On Wed, Dec 7, 2011 at 11:29 AM, Keegan Holley <keegan.holley@sungard.com> wrote:
I can see the other comments about interactive commands and bulk read/writes, but what's the harm of doing it on internet connected boxes vs. non-internet boxes. Just about everyone uses snmp reads in the interwebs
I think the general feeling is that snmp is udp so it's spoofable and your perimeter acls will never be 100% (or rather, are you willing to risk them not being 100%?)
That's a given even though there's still the string to deny the spoofed traffic someone could cause a fair amount of trouble if they knew what your
so... be cautious here, the 'acl' on the community string is really 'who can use this string' you have to still process the packet to some extent before you decide that the string doesn't match NMS1's ip address :( you need also to traffic filter (in Cisco CoPP, in Juniper LoopbackFilter)... that said, someone can bomb your loopback with 'public' and just spoof the src to your NMS, or your NOC or ... all easy to figure out :( (well the noc is at least :) ).
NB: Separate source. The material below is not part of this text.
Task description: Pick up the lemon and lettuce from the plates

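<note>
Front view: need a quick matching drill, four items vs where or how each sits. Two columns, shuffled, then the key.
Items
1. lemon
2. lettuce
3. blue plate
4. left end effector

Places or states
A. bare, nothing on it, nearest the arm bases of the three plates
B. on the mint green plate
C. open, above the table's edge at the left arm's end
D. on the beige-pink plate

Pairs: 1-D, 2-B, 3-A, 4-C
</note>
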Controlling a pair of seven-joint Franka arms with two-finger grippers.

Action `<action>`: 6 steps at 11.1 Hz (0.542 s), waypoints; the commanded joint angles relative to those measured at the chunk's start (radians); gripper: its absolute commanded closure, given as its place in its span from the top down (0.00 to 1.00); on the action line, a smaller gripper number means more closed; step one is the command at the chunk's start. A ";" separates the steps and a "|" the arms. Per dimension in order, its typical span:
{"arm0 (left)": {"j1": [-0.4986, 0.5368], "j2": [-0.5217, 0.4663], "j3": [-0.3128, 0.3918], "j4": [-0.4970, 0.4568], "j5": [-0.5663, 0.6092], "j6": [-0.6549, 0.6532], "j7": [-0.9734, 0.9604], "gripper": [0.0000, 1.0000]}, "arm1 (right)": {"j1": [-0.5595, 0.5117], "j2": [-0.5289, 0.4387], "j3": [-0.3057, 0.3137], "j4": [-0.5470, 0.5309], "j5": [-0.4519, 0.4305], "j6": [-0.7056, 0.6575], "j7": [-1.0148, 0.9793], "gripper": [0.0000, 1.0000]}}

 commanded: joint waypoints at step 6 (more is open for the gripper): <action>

acl's look like. That being said I don't think I've ever seen a company that doesn't at least use SNMP for billing and basic monitoring and many don't think to block it at their edge. It's hard to convince someone to
yea, RO though, at least... though still, you process the packets to see 'oh yea, not my string' :(
change something that's been around for years though. SNMP is flawed though and enabling writes just makes it worse.
yes.
and as such filters it at their edges and hopefully on each platform. You'd secure it the same way you'd secure readable SNMP I assume.
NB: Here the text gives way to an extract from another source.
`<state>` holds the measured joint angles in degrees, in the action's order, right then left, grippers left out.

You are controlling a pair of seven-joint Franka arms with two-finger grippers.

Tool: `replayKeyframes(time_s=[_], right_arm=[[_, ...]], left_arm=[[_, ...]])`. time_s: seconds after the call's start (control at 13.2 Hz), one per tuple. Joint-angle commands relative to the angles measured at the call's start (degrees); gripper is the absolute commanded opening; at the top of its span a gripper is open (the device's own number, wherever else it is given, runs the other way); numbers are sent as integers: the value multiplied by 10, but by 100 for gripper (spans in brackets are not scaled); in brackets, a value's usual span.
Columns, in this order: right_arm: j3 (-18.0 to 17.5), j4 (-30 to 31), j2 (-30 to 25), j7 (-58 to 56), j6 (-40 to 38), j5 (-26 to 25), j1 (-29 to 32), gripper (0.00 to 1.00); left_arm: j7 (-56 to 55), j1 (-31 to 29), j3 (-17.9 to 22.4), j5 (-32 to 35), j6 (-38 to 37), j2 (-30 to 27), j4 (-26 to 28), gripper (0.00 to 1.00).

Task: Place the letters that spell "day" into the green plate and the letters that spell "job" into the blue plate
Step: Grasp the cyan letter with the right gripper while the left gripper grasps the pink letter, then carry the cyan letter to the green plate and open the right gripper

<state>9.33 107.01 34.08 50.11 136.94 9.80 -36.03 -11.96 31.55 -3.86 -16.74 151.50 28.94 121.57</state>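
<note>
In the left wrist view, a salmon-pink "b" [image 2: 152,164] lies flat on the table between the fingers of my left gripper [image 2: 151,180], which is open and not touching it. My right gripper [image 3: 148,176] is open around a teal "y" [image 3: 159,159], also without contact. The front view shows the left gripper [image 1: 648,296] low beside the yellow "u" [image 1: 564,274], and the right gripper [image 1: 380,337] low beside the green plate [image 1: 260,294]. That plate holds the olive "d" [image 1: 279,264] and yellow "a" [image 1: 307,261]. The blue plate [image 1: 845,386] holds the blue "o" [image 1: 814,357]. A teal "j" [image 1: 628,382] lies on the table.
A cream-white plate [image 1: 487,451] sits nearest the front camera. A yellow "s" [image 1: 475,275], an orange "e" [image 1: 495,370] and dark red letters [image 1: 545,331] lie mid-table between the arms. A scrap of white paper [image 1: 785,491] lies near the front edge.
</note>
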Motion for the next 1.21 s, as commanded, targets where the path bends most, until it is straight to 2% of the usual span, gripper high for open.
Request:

read is 'painful', write can be downright deadly (to your SLAs).
Also, who tests snmp WRITE in their code? at scale? for daily operations tasks?
lol, that could be a problem.
yea, I bet the number of people that test, at scale/operations-pace, snmp WRITE is countable on a single hand.
... (didn't the snmp incident in 2002 teach us something?)
Please elaborate.
<http://www.cisco.com/warp/public/707/cisco-sa-20010227-ios-snmp-ilmi.shtml>
oh, 2001... memory lag :(
I don't remember hearing about this causing issues in a production network.
There were lots of people with things changing on their devices without their knowledge :(
According to the article you can just filter SNMP by IP which should be in place anyway. It's triggered by some sort of hidden string which would make it malicious, unless I'm missing something.
yep, just 'hey there's a hidden community string, which isn't supposed to actually be available outside the local box, and is RW... whoops! the intern made it available :(' coupled with the fact that 90% of the industry had the same roots for snmp code;(
In lieu of a software upgrade, a workaround can be applied to certain IOS releases by disabling the ILMI community or "*ilmi" view and applying an access list to prevent unauthorized access to SNMP. Any affected system, regardless of software release, may be protected by filtering SNMP traffic at a network perimeter or on individual devices.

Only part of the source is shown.